The Ploughman's Lunch Page #2
- R
- Year:
- 1983
- 107 min
- 365 Views
A high-ceilinged room in a publishing house, Bloomsbury.
A launch party. About forty guests. Waiters take round
trays with glasses of wine. By some large double doors is
a display of school textbooks. Most prominently featured
is the book being launched today - Goldbooks Schools Series
No. 5 The Cold War, edited by Prefessor J. Gerty.
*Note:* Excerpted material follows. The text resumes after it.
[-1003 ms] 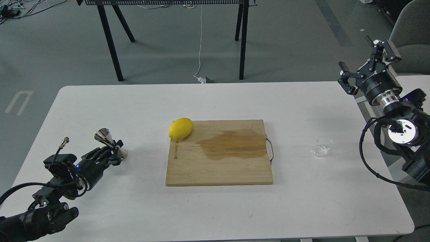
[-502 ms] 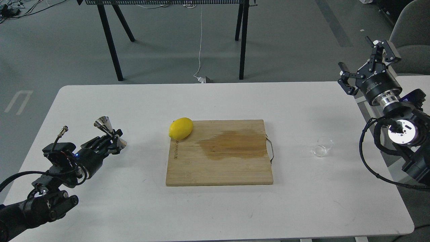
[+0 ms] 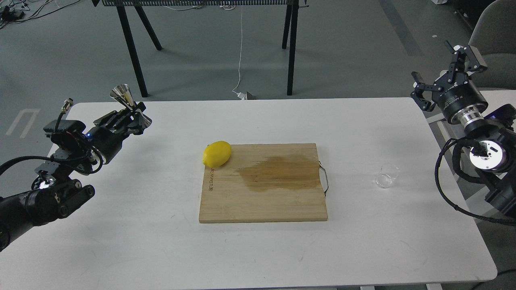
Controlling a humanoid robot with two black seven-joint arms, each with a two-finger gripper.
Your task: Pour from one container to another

James is led by a PERSONAL ASSISTANT through the crowd to
meet GOLD, who is surrounded by ATTENTIVE YOUNG MEN.
GOLD:
.....took him by the elbow, steered
him into a quiet corner and said
"Where do you think you are, young
man? Fabers?"
From the circle of polite laughter, Gold extends his hand
towards James.
GOLD:
Glad you could come.
PERSONAL ASSIATANT
James Penfield.
GOLD:
Good, good. Now is someone getting
you a drink.
PERSONAL ASSIATANT
Wrote the Berlin Airlift chapter.
Job done, P.A. fades.
GOLD:
I know, I know! Gentlemen, let me
introduce you to one of our most
talented contributors to The Cold
War. James Penfield. He wrote
the opening chapter, on 'The Berlin
Airlift'. One of the best chapters
in the book.
JAMES:
Hello.
GOLD:
I won't introduce you all by name.
Basically James, this is our UK
sales team. What was I saying?
Yes, these graduate trainees...
Twenty minutes later. JEREMY has just come in and is
surveying the room from the doorway. He takes a drink
from a tray, notices James across the room and smiles
ruefully.
Jeremy Hancock is a journalist, same age as James, good-
looking and well-dressed. A fairly corrupt look about
him, despite this. He is intelligent and intensely self-
regarding.
James makes his way through the crowd towards Jeremy.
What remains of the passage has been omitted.